Required work: Every line below that has "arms" in it should be copied.

Given information:
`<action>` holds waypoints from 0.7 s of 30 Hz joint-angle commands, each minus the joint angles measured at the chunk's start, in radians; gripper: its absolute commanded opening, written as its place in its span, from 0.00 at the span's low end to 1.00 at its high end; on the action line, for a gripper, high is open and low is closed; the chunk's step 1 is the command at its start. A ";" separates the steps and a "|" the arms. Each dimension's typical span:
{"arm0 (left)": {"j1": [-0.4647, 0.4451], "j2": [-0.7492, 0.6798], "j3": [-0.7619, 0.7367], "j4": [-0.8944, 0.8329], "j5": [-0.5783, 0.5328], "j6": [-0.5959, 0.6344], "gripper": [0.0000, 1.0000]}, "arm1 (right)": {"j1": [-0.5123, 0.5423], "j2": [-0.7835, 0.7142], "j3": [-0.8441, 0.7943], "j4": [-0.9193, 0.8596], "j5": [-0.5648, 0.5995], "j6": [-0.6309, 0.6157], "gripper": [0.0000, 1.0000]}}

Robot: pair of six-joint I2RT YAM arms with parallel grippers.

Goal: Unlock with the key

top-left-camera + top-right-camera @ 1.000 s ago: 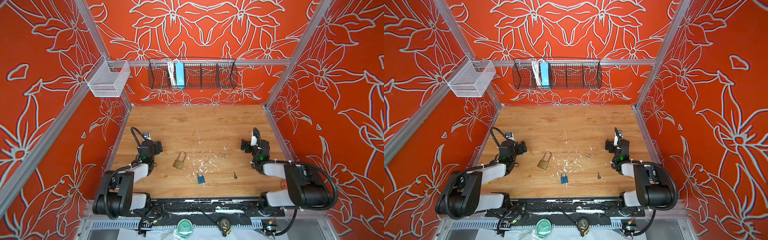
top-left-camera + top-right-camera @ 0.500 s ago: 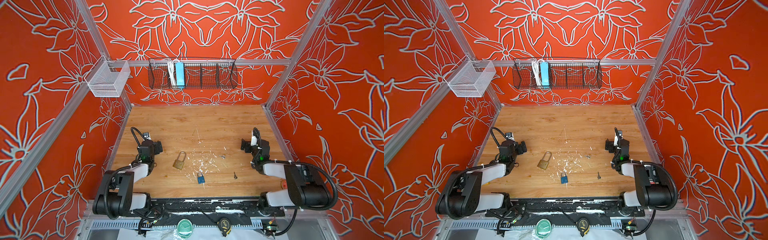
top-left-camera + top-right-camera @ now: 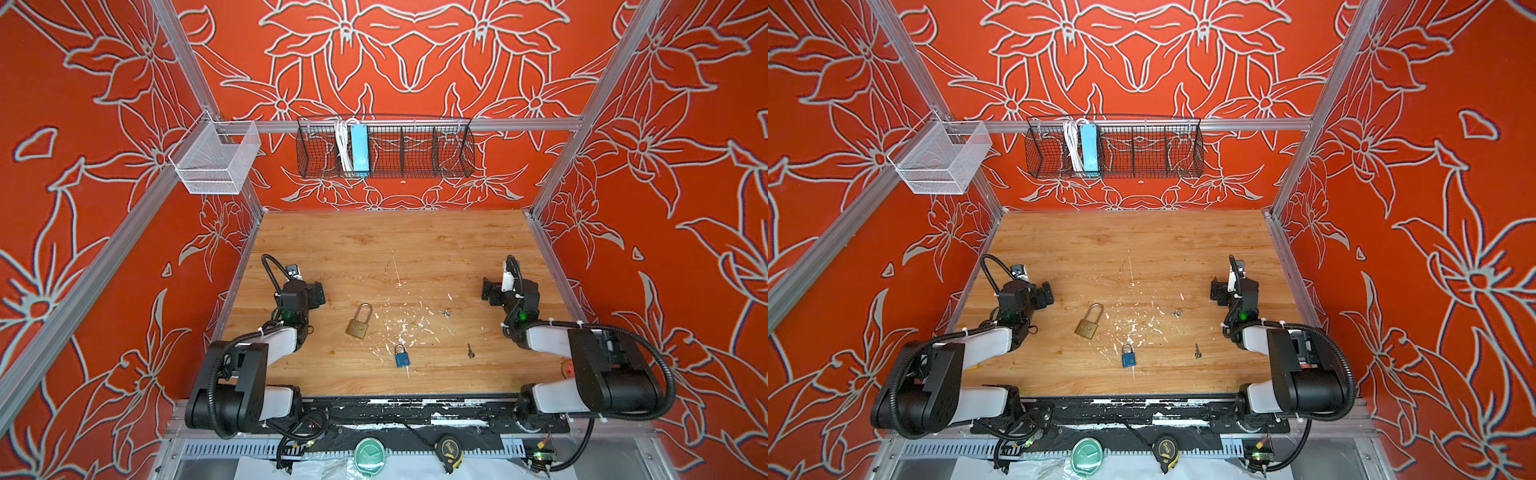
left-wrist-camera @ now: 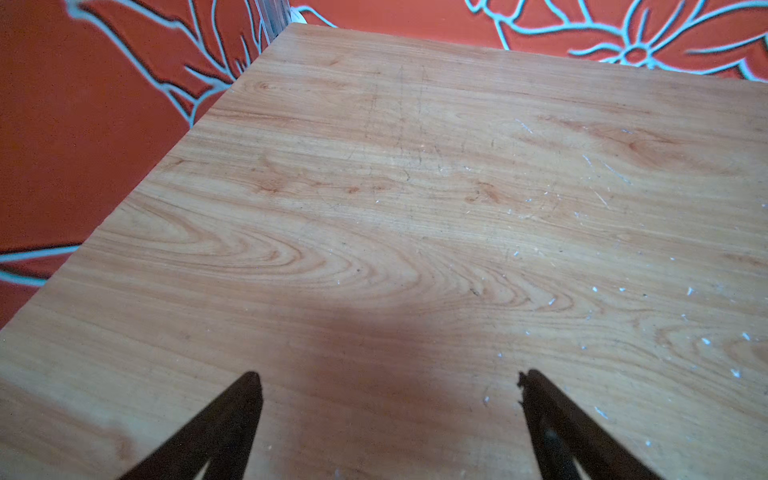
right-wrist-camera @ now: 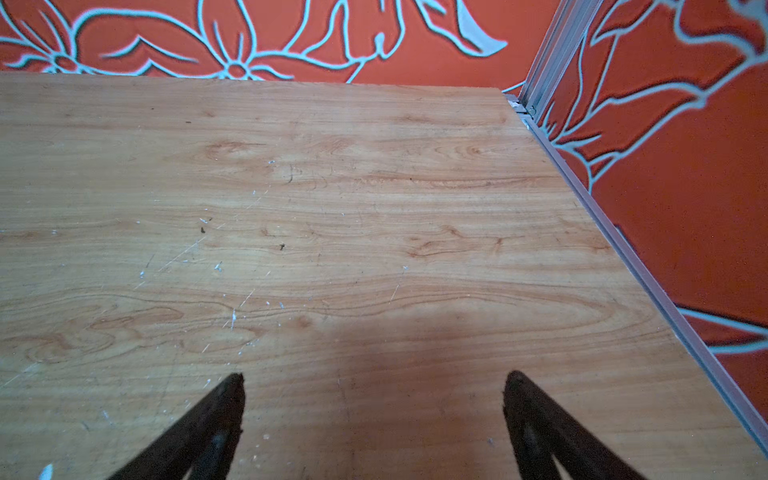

Task solution:
`<action>` holds waypoints from 0.7 s of 30 Hz joint-angle commands, each minus the joint angles measured at the chunk's start, in radians; gripper: its absolute commanded opening, written as its place in its span, from 0.00 at the span's low end to 1.00 at its high end; on the action line, for a gripper, high is open and low is closed; the chunk's step 1 is the command at its start. A ";" separates the steps and a "|" the arms. Each dimension's typical span:
Robot: pair of six-joint I2RT YAM arms with parallel grippers.

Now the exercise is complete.